The auth_events field of a PDU identifies the set of events which give the sender permission to send the event. The auth_events for the m.room.create event in a room is empty; for other events, it should be the following subset of the room state:

• The m.room.create event.
• The current m.room.power_levels event, if any.
• The sender’s current m.room.member event, if any.
• If type is m.room.member:
  • [...]

as mentioned, this is historical spec so the language is a bit different: it sounds like it's trying to say that the events are required if they exist, otherwise since there's no way to reference something that doesn't exist they can be excluded. Thus, by extension, it should be rejected under the current spec's language to have an event without a power levels reference (if a power levels event existed).

However, that doesn't mean the spec is correct: we should see what Synapse has (always) done for v1 rooms specifically, then carry that as a clarification to the spec.

Note: the spec uses the word "should" in the auth events selection. This is also historical spec and would be replaced with "must" or similar if rewritten.

[DMRobertson]

Thus, by extension, it should be rejected under the current spec's language to have an event without a power levels reference (if a power levels event existed).

It's not clear what it means for a power level event to exist! This is what I'm driving at in the subitem under point 3 in the original post.

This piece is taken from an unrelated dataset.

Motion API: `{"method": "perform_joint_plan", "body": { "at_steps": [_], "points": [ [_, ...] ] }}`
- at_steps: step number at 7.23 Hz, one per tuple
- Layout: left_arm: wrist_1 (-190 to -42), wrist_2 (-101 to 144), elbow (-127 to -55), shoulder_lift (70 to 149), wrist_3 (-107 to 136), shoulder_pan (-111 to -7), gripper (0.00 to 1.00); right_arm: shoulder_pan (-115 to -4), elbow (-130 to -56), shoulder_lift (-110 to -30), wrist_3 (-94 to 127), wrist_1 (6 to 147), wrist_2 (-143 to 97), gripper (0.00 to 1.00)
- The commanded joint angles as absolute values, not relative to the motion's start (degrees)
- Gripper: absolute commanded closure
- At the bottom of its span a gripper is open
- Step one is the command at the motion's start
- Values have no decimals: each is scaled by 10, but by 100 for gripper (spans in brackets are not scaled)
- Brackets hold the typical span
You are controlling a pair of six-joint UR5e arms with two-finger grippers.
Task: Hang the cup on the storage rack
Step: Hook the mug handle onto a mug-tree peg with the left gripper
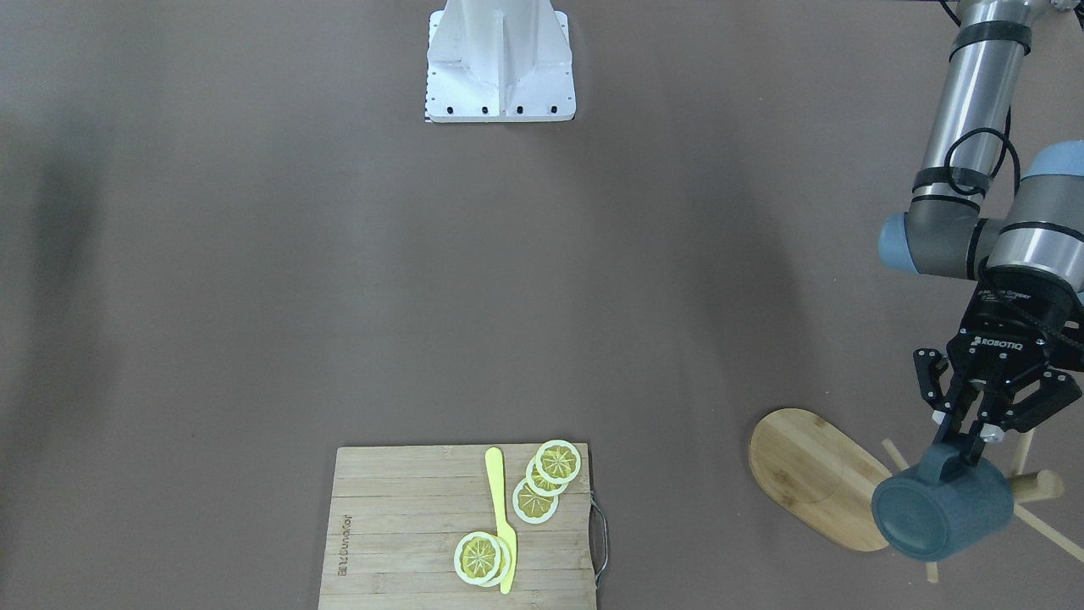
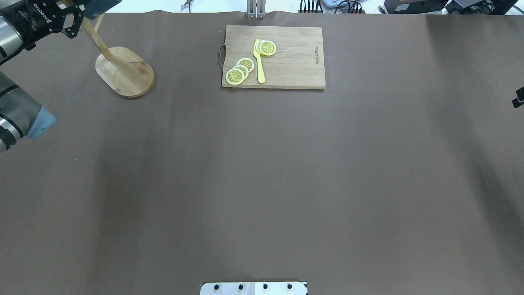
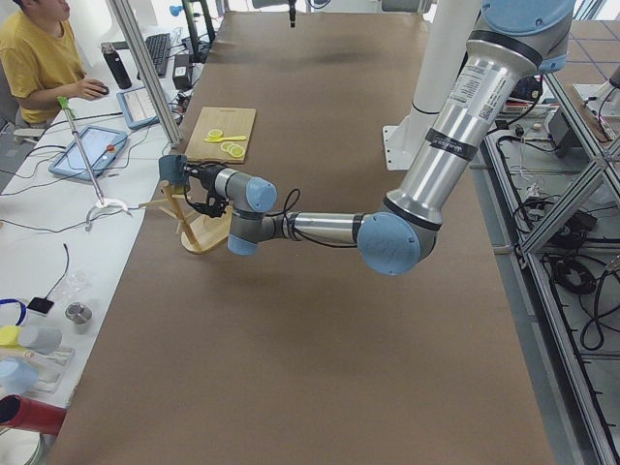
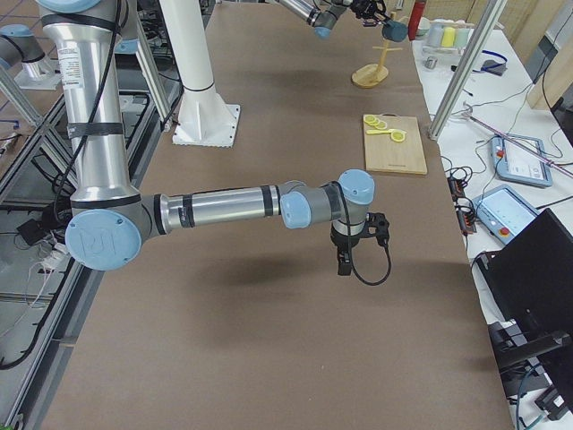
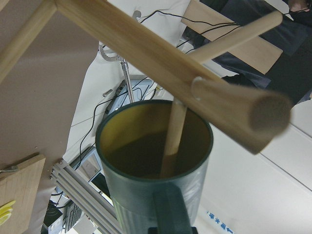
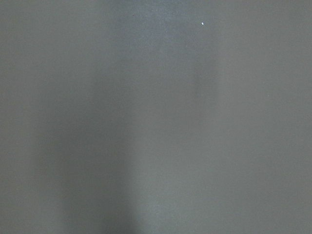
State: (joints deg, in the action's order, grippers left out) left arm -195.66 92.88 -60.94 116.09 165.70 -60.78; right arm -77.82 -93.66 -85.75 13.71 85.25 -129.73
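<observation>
The dark teal cup [image 1: 944,508] lies on its side in the air, mouth turned away from the front-facing camera. My left gripper [image 1: 965,442] is shut on its loop handle. The cup hangs beside the top of the bamboo storage rack's post [image 1: 1037,485], above the oval base [image 1: 809,474]. In the left wrist view the cup's yellowish mouth [image 5: 146,156] faces the post [image 5: 170,63], and a thin peg [image 5: 171,131] crosses the opening. The overhead view shows the cup [image 2: 96,6] and left gripper [image 2: 71,14] at the far left corner. My right gripper [image 4: 358,242] hovers over bare table; I cannot tell whether it is open.
A slatted cutting board [image 1: 406,534] with a metal handle holds lemon slices [image 1: 546,479] and a yellow knife [image 1: 501,517] near the table's far edge. The robot base [image 1: 500,63] stands at the near edge. A person [image 3: 34,58] sits beyond the far edge.
</observation>
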Motion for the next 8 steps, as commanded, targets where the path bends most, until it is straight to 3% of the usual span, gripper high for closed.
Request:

There's an implicit suggestion in the checks on an event that the auth rules are evaluated with respect some ambient state map:

4. Passes authorization rules based on the event’s auth events, otherwise it is rejected.
5. Passes authorization rules based on the state at the event, otherwise it is rejected.
6. Passes authorization rules based on the current state of the room, otherwise it is “soft failed”.

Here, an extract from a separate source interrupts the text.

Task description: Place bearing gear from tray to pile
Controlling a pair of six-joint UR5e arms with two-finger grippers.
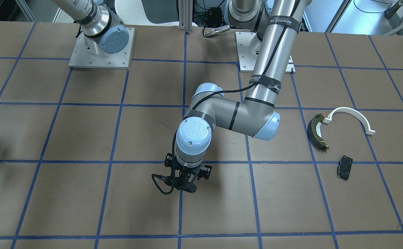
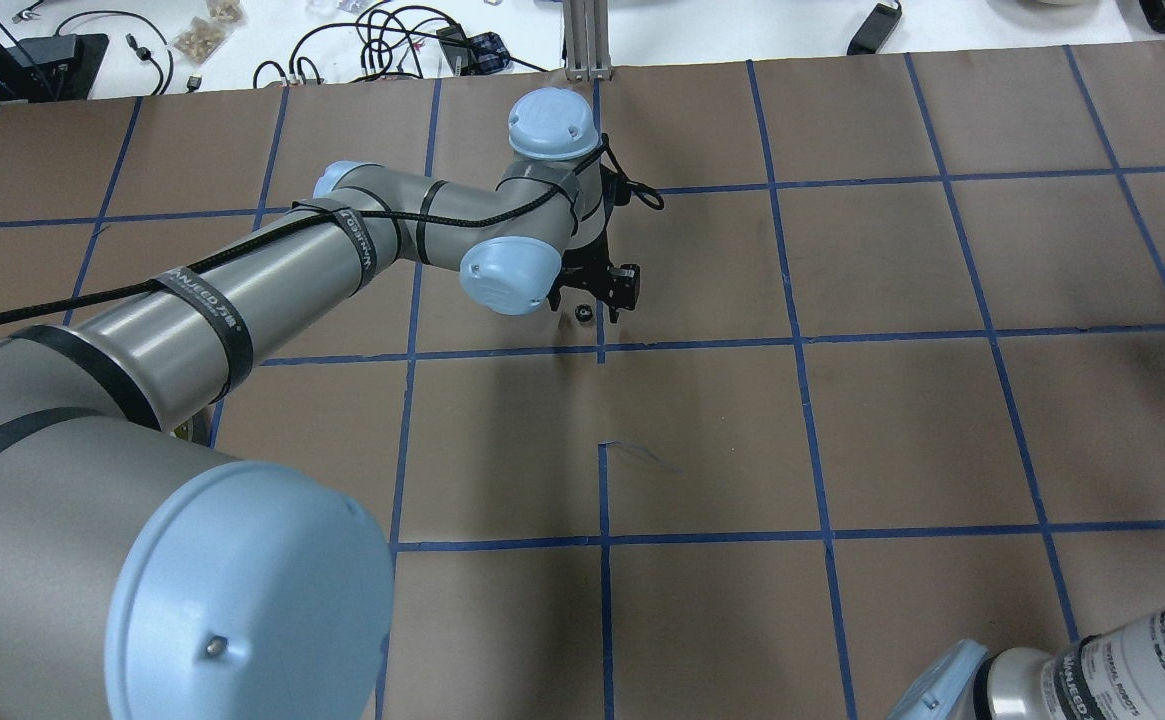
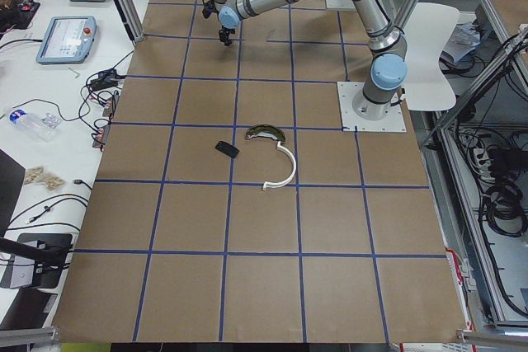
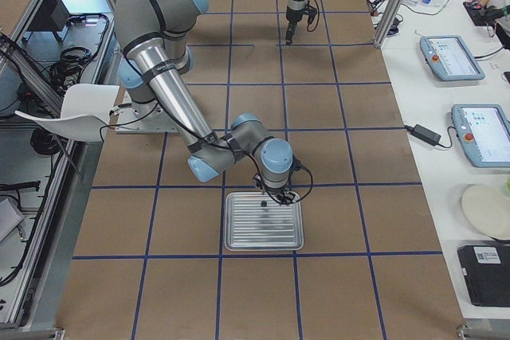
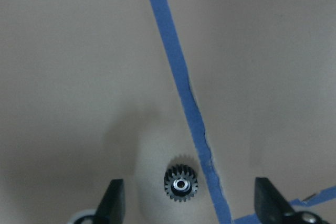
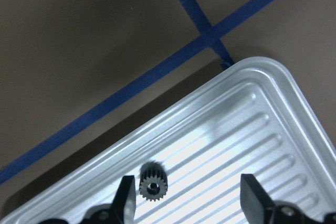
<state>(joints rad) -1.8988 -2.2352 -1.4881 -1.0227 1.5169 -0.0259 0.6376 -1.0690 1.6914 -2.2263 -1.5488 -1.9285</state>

But the details aren't explicit.

[turt2live]

The historical spec (which is mostly the s2s stuff) is very much figuring out the implied constraints of the system, unfortunately.

I suppose the general case would be that since auth events define permission to send the event, you could argue that the event is being sent deliberately at a different point in the DAG. Referencing a "current" membership event (which in turn references "current" power levels) but not referencing those power levels yourself would be pretty weird.

[DMRobertson]

Referencing a "current" membership event (which in turn references "current" power levels) but not referencing those power levels yourself would be pretty weird.

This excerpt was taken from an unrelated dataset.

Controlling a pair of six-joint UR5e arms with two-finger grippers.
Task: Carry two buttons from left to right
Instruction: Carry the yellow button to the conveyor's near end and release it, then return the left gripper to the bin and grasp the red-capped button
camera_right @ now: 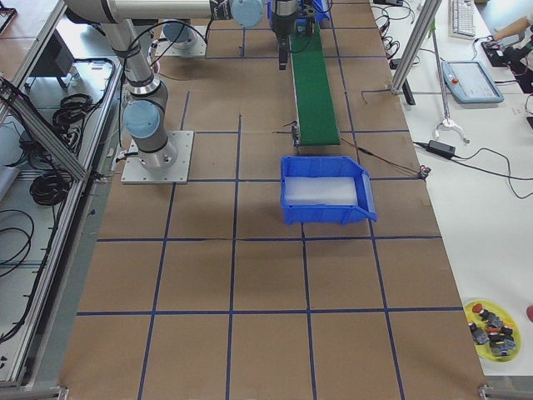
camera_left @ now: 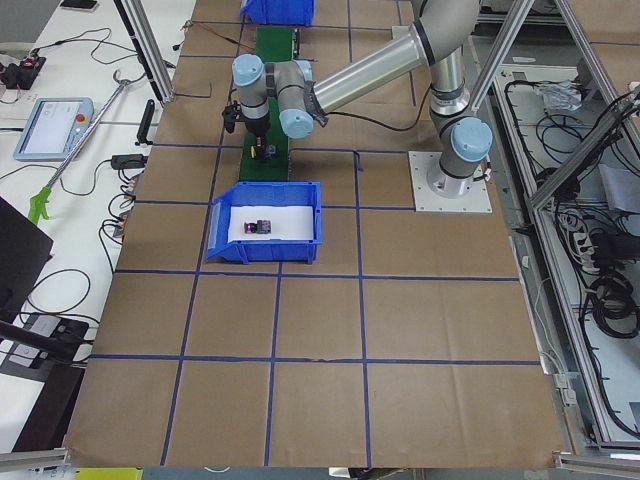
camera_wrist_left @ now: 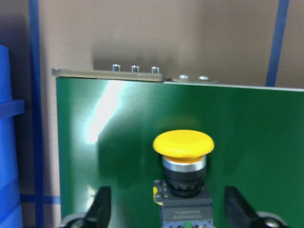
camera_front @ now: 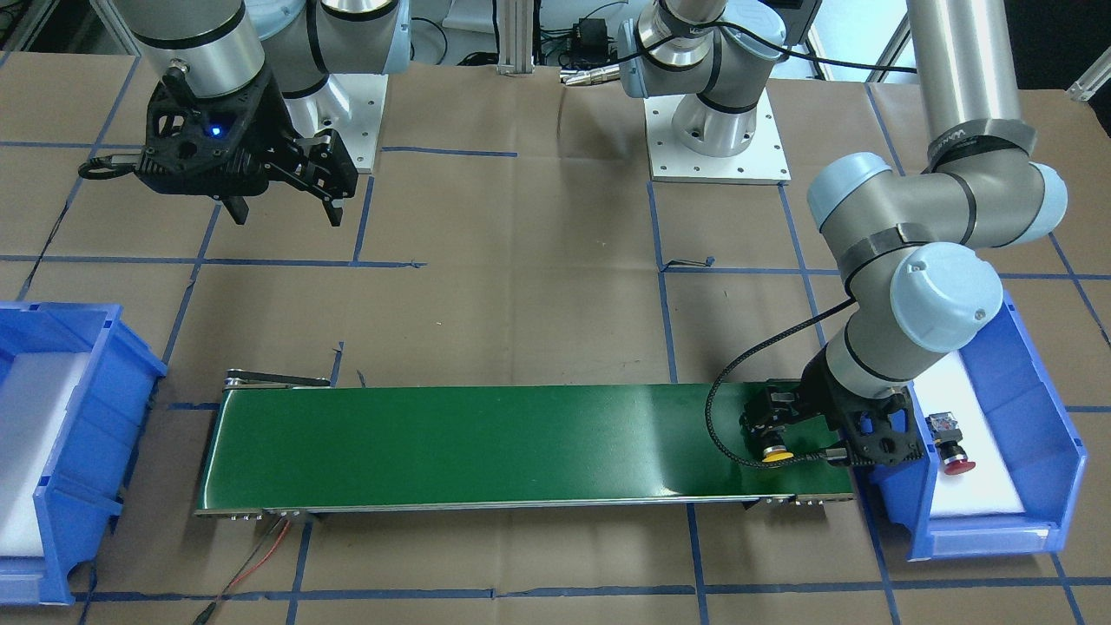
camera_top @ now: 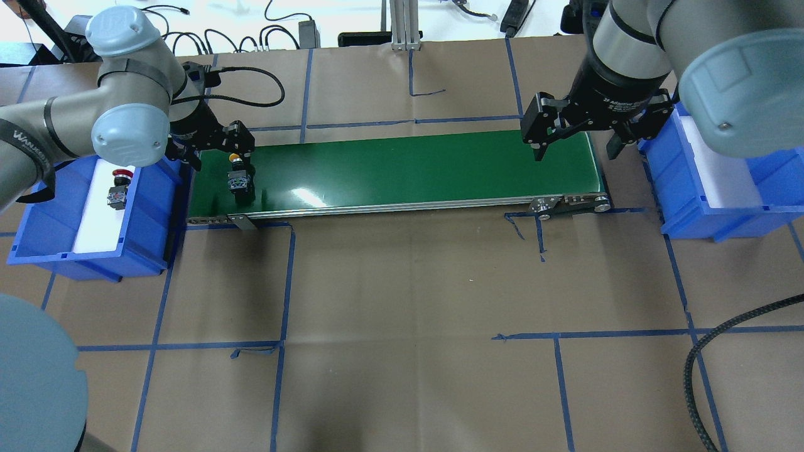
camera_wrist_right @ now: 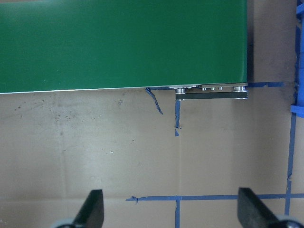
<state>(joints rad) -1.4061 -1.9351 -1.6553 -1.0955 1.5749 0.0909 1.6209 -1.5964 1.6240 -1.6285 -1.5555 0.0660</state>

Again, it is hard to assign meaning to this without specifying what "current" means. With that said:

It is perfectly possible for an event E to cite an auth event which is not an ancestor of E (ancestor following prev_event edges only). I agree that it is weird, but it something that the protocol as a whole must anticipate. Indeed, that's why the auth rules are checked three times against different collections of state.

[turt2live]

Current is always whatever the server has resolved as current state, ftr.

[DMRobertson]

Current is always whatever the server has resolved as current state, ftr.

While I think this is generally true, I don't think it's the case for the auth rules as written today. I'm hoping to get round to writing this up more precisely in the near future.